Cette
Traviata sort des sentiers battus. Sobre, sombre, la vision d'Olivier
Tambosi et de Daniel Dollé concentre l'action sur Violetta qui ne
quitte que très peu le plateau. Dès le Prélude, elle
est à l'avant-scène, brisée par la douleur, et nous
la retrouvons telle quelle au début du 3e acte, comme si les événements
s'étant déroulés entre temps n'étaient qu'une
"parenthèse".
L'esthétique du spectacle est
des plus curieuses. Le décor du premier acte est noir comme l'intérieur
d'un cercueil ou d'une tombe et offre un espace étriqué dont
les murs du fond tournent, telle la porte d'un grand hôtel, durant
une bonne partie de l'acte. Si ce système permet une circulation
des personnages ingénieuse, il devient rapidement lassant.
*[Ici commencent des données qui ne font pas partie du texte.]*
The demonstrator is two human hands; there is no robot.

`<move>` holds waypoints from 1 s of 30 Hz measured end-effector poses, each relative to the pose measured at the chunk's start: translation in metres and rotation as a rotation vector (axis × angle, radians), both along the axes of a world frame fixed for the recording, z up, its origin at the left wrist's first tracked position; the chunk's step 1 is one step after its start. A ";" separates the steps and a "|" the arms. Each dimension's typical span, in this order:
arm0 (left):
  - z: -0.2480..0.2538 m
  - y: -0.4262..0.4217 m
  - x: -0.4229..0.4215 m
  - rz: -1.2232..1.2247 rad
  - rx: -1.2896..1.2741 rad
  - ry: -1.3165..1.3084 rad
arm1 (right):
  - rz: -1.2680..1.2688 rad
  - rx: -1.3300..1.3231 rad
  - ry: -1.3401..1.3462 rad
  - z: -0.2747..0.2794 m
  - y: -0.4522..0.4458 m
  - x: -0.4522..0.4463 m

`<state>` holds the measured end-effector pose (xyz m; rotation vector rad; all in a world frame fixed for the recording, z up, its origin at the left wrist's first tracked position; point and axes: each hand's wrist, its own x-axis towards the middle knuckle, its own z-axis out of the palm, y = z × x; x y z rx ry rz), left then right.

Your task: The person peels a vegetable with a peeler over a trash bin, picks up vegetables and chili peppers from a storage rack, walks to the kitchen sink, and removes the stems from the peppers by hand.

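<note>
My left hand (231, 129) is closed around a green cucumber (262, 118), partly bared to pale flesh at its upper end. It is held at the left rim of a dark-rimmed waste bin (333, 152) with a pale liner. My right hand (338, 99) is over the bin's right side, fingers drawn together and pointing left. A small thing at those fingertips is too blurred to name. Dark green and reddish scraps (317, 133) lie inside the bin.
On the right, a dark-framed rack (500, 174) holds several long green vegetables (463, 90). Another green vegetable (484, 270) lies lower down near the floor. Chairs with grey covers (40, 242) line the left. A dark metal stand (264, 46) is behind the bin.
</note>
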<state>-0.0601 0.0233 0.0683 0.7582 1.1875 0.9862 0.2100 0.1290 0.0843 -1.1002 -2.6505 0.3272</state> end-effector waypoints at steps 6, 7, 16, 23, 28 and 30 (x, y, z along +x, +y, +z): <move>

La maison
de campagne du deuxième acte frise le kitsch (petite maison en bois
entourée d'un gazon fleuri clôturé de barrières),
le salon de Flora transformé en maison close de luxe est bien glauque,
l'esprit de fête y est totalement absent (tout y est d'un statisme
assez désolant), tandis que le dernier acte se passe à l'extrême
avant scène fermée par un immense miroir qui reflète
la salle, à moitié éclairée pour l'occasion,
ce qui évoque bien peu la solitude de Violetta délaissée
et miséreuse... Si on ajoute à cela des costumes indigents
et bien peu seyants (Germont en imperméable et toujours flanqué
d'une grotesque sacoche à l'épaule, Alfredo en tenue de ville,
les choristes - femmes comprises - tous habillés du même costume
noir avec noeud papillon), des attitudes scéniques singulières
(Alfredo regardant sa montre ou apportant lui même à la fin
du premier acte les barrières du jardin du tableau suivant, Anina
passant son troisième acte rampante au sol tandis que Violetta est
continuellement debout - laquelle est malade ?...-), on sort du spectacle
avec un certain agacement. Il en est de même avec la direction d'orchestre
de Marcello Bufalini qui, séduisante par moments (un début
de Prélude magique par son côté irréel et évanescent),
manque particulièrement d'entrain (brindisi bien terne) du fait
notamment de tempos très lents et de rallentendos par toujours de
bon goût (notamment une toute fin basculant dans le grand guignol).
(La Traviata - "Brindisi"
© Alain Kaiser)
L'équipe de chanteurs est jeune.
Tatjana Lisnic chantait là sa première Traviata. Si la voix
est agréable, le chant propre (mais sans mi bémol hélas),
l'incarnation travaillée, elle n'offre pas une Violetta inoubliable.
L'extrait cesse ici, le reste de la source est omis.